Every articulation driven by a bundled policy needs a UMjPDController component on its Blueprint. The policies emit position targets at policy rate; the PD controller converts those into per-step joint torques against the live qpos / qvel. Without it the robot either does not move or moves with the wrong gains.

  1. Open the imported Articulation Blueprint.
  2. Add Component, search MjPDController, add it. It auto-binds to every actuator.
  3. Compile and save.

Tune gains in the Blueprint defaults, or at runtime from Python through art.controller.set_gains(...) (see Controllers).

4. Run

Start UE, drop the Blueprint into a level, click Play. The dispatcher comes up on tcp://localhost:5559.

From the dashboard:

uv run urlab-ui

Connect, open the Policy tab, pick a policy, set the articulation prefix (for example g1), and click Run.

Headless from the CLI:

uv run urlab-policy --policy unitree_12dof --prefix g1

The launcher checks the policy's required_step_mode against the current bridge mode and refuses to start in an incompatible one, naming the mode it needs. Pass --help for the full flag set.

The policy registry

The registry binds a short key to a config class, a URLab env config, an MJCF asset, and a DOF count. The dashboard, the urlab-policy launcher, and your own code all look policies up by name.

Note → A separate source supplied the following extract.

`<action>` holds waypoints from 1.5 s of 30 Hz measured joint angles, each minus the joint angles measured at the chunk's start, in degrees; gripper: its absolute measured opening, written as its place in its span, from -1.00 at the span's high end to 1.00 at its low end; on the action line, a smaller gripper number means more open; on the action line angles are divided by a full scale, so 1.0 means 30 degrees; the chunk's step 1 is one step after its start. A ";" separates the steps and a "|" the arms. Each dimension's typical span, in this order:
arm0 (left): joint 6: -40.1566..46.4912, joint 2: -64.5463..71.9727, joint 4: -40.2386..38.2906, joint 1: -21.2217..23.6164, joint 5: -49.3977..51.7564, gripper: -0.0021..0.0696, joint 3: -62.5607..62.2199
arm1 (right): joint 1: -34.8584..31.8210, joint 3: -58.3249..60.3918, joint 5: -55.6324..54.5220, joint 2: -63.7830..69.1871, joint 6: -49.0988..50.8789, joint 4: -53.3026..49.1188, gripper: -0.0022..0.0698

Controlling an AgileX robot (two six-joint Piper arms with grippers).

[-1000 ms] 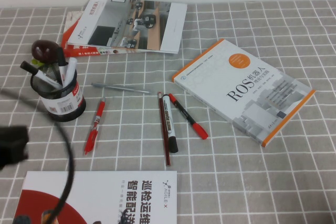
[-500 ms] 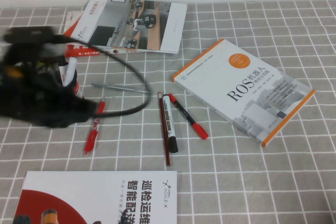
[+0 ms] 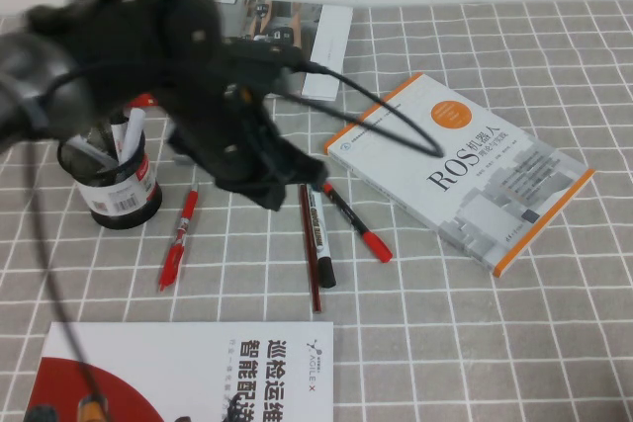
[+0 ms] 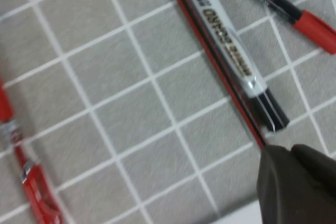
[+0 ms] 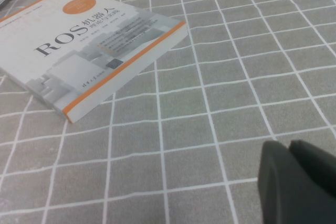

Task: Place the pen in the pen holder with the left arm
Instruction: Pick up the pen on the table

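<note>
The left gripper (image 3: 287,180) hangs low over the cloth, just above the top end of the pen (image 3: 310,249), which lies flat against a white marker (image 3: 318,229); whether its jaws are parted cannot be told. The holder (image 3: 111,180) stands behind it. The right gripper (image 5: 296,182), seemingly parked beside a book (image 5: 94,45), is equally unreadable.

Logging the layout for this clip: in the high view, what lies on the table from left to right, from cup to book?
Pen holder → bright red pen → left claw above thin dark red pen → white marker → red-capped black pen → ROS book. Right claw hangs over bare cloth.
</note>
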 joint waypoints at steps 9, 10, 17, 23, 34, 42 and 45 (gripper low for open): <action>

from urlab_policy.registry import POLICIES, get_policy_labels

print(get_policy_labels())
print(POLICIES["unitree_12dof"]["dofs"])

Adapters

The merged urlab_policy.registry.POLICIES is the union of every adapter's registry.py. Two adapters ship:

  • adapters/robojudo/ - the RoboJuDo ecosystem. All the bundled entries above live here.
  • adapters/mjlab/ - mjlab-trained policies, run via the framework-agnostic PolicyRunner + TaskSpec machinery.

Add a policy

Drop an entry into the relevant adapter's registry.py, copying an existing one as a template. The schema is whatever the adapter reads; open the adapter source to see the required fields. After it lands:

uv run urlab-policy --policy my_policy --prefix robot
uv run urlab-ui                            # picks it up in the Policy tab

The dashboard imports the merged registry on launch, so new entries show up next session.

required_step_mode

Mode-sensitive policies declare what they need; the launcher refuses to start in an incompatible mode rather than producing silent garbage.

"my_policy": {
    # ...
    "required_step_mode": "direct",              # single mode
    # or
    "required_step_mode": ("direct", "puppet"),  # any-of
}
Policy trait Declare
Calls mj_step on client.data itself (MJX, custom integrator) puppet
Reads art.controller gains, expects UE to step direct
Wraps a teleop device, needs continuous publishing live
Pure black-box act(obs) -> action omit (works everywhere)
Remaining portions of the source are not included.